KontraS Desak Pengusutan Kasus Penghilangan Paksa dengan Bukti Nyata Jeratan Impunitas
Berita Baru, Jakarta – Komisi untuk Orang Hilang dan Korban Tindak Kekerasan (KontraS) mengkritik pernyataan yang disampaikan Sufmi Dasco Ahmad, Pimpinan DPR RI, pasca-pertemuan tertutup dengan korban penghilangan orang secara paksa tahun 1997-1998. KontraS menilai pertemuan tersebut sebagai upaya untuk menutup-nutupi tanggung jawab terkait keterlibatan Prabowo Subianto dalam kasus tersebut.
Dalam siaran pers yang di terbitkan oleh KontraS pada Rabu (7/8/2024), “Pertemuan tersebut diduga merupakan langkah sistematis untuk menghindari pertanggungjawaban atas keterlibatan Prabowo dalam penghilangan orang secara paksa pada 1997-1998,” ungkap pihak KontraS. Sufmi Dasco Ahmad menyatakan, “Kami bicara dari hati ke hati” dan “semua sepakat untuk mendukung Indonesia maju,” namun KontraS melihat pernyataan ini sebagai sinyal adanya upaya untuk menutupi masalah.
KontraS berpendapat bahwa pertemuan ini berpotensi menjadi ajang cuci tangan, yang bertujuan untuk menghapuskan dosa terkait keterlibatan Prabowo Subianto. “Pernyataan tersebut menyalahi prinsip penyelesaian kasus pelanggaran hak asasi manusia (HAM) yang berat,” kata perwakilan KontraS. Menurut mereka, penyelesaian kasus pelanggaran HAM harus melalui langkah-langkah kebenaran, keadilan, reparasi, dan jaminan tidak terulang, sebagaimana ditegaskan oleh Pelapor Khusus PBB.

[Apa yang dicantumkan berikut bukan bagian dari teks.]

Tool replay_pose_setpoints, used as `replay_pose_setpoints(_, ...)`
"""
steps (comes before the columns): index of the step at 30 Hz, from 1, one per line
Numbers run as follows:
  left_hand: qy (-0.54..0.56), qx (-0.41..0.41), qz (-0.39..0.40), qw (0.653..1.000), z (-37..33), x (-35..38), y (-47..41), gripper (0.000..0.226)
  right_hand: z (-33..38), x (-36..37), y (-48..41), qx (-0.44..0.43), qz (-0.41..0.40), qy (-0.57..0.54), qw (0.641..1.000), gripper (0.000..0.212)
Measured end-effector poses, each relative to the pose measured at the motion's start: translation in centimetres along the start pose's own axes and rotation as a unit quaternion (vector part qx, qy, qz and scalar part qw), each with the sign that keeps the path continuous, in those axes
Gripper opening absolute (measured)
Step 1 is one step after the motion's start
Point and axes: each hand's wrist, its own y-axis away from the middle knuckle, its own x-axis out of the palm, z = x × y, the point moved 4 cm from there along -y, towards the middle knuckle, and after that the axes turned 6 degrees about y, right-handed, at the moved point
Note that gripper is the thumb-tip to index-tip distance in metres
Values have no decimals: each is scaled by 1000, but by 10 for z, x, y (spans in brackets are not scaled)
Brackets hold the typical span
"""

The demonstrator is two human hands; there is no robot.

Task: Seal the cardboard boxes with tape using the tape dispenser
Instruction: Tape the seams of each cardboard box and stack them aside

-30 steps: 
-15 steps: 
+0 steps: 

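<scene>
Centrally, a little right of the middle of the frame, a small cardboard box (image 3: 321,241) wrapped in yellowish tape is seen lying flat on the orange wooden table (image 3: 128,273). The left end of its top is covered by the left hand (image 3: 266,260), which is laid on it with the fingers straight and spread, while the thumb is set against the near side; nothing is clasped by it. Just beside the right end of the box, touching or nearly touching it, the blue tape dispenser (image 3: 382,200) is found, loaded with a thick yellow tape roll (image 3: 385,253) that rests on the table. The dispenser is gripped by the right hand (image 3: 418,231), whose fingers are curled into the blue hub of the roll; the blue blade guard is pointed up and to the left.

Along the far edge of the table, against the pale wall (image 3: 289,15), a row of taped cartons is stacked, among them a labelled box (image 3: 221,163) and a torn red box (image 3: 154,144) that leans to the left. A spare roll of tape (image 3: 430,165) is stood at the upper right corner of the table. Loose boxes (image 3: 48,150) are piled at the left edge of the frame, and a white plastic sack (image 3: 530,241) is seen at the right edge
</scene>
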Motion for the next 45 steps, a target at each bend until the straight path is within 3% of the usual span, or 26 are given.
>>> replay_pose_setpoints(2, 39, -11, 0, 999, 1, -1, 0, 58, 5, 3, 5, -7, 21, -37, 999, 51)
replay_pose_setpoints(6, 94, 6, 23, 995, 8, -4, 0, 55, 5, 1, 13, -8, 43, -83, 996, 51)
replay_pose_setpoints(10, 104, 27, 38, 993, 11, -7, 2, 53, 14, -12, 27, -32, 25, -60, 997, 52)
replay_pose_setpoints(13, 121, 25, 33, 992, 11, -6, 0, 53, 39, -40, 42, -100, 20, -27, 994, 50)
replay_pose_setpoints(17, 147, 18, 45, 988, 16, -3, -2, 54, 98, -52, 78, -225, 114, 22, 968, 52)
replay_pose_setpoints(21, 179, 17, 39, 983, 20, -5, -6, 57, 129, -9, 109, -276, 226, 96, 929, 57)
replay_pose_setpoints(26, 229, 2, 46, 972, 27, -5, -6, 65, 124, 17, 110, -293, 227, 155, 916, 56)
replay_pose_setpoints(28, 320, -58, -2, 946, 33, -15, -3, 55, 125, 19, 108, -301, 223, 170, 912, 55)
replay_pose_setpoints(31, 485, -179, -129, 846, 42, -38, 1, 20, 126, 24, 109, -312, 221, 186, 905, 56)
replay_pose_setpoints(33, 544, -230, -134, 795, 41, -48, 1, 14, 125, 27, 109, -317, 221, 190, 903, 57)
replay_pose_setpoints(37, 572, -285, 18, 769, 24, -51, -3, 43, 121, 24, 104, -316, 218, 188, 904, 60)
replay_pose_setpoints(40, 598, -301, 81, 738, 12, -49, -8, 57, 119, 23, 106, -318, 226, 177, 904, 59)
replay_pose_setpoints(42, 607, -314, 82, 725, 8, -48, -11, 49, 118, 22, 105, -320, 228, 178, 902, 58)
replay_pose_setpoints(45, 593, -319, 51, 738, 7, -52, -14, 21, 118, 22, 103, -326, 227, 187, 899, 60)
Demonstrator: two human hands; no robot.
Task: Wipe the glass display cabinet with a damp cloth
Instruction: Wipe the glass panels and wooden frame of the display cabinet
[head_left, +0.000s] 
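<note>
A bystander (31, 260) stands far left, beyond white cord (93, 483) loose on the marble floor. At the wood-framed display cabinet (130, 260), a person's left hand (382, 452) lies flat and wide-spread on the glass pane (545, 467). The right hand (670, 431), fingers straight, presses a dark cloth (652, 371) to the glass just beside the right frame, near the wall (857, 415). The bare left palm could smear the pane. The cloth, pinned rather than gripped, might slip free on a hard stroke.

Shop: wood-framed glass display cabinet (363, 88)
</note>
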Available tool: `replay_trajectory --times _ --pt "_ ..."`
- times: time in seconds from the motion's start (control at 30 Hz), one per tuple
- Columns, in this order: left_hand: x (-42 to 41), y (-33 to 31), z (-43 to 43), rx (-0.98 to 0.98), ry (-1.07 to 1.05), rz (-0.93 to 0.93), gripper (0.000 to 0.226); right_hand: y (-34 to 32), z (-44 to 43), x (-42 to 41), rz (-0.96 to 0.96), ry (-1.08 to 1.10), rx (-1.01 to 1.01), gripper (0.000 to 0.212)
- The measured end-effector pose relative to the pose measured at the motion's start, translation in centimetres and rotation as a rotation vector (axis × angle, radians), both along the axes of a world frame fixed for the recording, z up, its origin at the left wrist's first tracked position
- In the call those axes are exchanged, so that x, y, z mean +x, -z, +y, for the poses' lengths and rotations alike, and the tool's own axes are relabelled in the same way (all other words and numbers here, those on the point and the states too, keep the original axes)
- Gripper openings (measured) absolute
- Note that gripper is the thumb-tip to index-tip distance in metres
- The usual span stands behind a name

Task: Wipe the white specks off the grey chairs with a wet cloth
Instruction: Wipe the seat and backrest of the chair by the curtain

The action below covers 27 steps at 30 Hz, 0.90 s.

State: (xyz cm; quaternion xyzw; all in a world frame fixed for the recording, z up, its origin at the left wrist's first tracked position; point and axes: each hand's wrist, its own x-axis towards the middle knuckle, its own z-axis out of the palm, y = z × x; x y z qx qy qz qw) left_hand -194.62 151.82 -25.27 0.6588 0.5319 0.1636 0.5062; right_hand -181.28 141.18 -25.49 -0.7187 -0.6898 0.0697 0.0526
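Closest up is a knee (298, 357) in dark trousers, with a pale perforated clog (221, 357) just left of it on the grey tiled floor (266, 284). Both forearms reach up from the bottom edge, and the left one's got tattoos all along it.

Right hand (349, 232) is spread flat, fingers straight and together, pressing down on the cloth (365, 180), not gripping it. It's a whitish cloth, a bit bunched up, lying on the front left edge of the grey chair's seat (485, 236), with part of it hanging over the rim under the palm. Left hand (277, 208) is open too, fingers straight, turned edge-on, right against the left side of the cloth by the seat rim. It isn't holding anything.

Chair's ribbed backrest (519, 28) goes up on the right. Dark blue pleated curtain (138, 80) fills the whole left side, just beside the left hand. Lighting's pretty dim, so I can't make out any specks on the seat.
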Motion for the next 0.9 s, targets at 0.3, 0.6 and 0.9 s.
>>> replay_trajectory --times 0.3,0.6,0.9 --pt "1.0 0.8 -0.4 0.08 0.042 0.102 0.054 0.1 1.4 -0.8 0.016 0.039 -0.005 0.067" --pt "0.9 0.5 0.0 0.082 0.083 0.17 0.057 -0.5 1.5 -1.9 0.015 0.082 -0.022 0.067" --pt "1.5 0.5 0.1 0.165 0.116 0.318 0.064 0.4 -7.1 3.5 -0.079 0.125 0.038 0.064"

Sebagai informasi, laporan penyelidikan Komnas HAM dan keputusan Dewan Kehormatan Perwira (DKP) Nomor KEP/03/VIII/1998/DKP tertanggal 21 Agustus 1998 menunjukkan bahwa Prabowo Subianto terlibat dalam kasus penghilangan orang secara paksa. KontraS menilai bahwa adanya upaya memberikan sesuatu dengan nilai tertentu kepada keluarga korban dapat memperkuat indikasi keterlibatan Prabowo dalam kasus ini.
KontraS juga mencatat bahwa praktik serupa sering terjadi di Indonesia, di mana para korban tidak dapat menuntut pertanggungjawaban hukum. “Kondisi ini menjadi kebiasaan buruk bagi penegakan HAM dan penghargaan kemanusiaan di Indonesia,” ujar perwakilan KontraS. Mereka menggarisbawahi pentingnya hak dasar korban untuk mengetahui keberadaan orang yang hilang serta perlunya proses hukum yang transparan dan adil.
Dalam pernyataan resmi mereka, KontraS mendesak Presiden Joko Widodo untuk:
- Menghentikan praktik impunitas yang melindungi para terduga pelaku kejahatan HAM.
- Melakukan penyelesaian kasus penghilangan orang secara paksa 1997-1998 secara berkeadilan, substantif, dan mengedepankan martabat korban.
- Melaksanakan empat rekomendasi dari Panitia Khusus DPR RI untuk kasus tersebut pada tahun 2009.
- Membentuk Pengadilan HAM ad hoc untuk kasus penghilangan orang secara paksa 1997-1998.
“Proses hukum yang adil dan transparan sangat penting untuk memberikan keadilan bagi korban serta mencegah peristiwa serupa di masa mendatang,” tutup perwakilan KontraS.